Saint-Exupéry, nesse mesmo capítulo, continua: aquele que lê uma carta de amor sente-se lisonjeado independentemente da tinta e do papel, pois ele não buscava o amor nem no papel nem na tinta. Perde-se o conteúdo, quando esse princípio do essencial desaparece. Mais e mais volta-se o homem à tinta e ao papel. A mensagem contida teria pouca importância.
O piloto, escritor e pensador, personagem de um império imaginário e atemporal que é Cidadela, entende que seu reino não poderia ser jamais entregue ao geômetra que venera o triângulo usado para projetar a construção do templo. Há essencialidades na maneira de comandar um povo, e estas perdem o sentido na medida em que se desviam da compreensão intrínseca das reações humanas. Não estaríamos, mais acentuadamente em nossos dias, afastando-nos da própria natureza do homem? Não teria perdido ele, nessa globalização sem retorno previsível, a percepção da individualidade, integrando-se à massa informe de um rebanho sem nome? Não necessitaria o homem repensar, se ainda há tempo, todos os valores que o norteiam? Perguntas que surgem enquanto continuo minha lenta corrida pelas ruas de minha cidade-bairro, o Brooklin.

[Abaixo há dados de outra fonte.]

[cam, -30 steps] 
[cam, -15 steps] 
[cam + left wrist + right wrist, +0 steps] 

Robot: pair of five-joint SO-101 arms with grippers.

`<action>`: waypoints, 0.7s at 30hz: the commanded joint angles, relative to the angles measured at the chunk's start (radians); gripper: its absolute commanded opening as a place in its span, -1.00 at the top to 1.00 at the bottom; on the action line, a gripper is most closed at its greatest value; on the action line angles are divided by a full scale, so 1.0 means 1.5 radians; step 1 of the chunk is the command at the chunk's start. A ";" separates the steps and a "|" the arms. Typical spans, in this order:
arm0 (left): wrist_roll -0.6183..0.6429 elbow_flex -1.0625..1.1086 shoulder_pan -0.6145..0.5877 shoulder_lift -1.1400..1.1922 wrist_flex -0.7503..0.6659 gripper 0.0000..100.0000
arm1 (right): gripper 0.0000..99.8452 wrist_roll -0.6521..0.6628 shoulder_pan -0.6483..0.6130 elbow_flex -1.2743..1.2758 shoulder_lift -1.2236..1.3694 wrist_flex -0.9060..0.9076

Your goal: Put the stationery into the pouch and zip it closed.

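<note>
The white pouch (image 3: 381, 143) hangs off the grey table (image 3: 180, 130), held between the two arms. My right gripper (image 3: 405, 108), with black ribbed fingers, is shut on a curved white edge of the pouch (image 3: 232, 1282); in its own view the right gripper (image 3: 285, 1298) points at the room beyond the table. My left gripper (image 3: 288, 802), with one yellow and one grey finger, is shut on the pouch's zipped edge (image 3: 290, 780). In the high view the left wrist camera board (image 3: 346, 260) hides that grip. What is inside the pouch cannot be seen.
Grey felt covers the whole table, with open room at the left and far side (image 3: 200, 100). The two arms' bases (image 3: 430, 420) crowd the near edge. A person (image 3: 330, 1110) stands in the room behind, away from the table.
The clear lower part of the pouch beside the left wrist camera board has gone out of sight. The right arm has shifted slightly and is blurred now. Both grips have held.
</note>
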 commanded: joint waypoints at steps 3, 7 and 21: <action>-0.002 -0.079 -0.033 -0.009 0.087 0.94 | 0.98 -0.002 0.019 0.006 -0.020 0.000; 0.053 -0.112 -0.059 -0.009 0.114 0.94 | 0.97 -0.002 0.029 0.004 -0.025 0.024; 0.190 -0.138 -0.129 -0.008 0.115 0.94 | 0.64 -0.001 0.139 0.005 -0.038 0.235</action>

As I was jogging in my neighbourhood, I passed by a beggar playing a drum. In a flash a passage of Saint-Exupéry’s book Citadelle (The Wisdom of the Sands) came to my mind. The main character wonders from where the sound of a drum comes. Is it from the drum itself? From the sticks? From the player’s arms? Just to conclude it comes from the drummer’s interpretation.This was the starting point of this post, a consideration on the modern society tendency to promote the false and shallow to the detriment of the genuine and substantial. Shouldn’t we rethink our values, searching for the hidden essence behind the superficial appearance?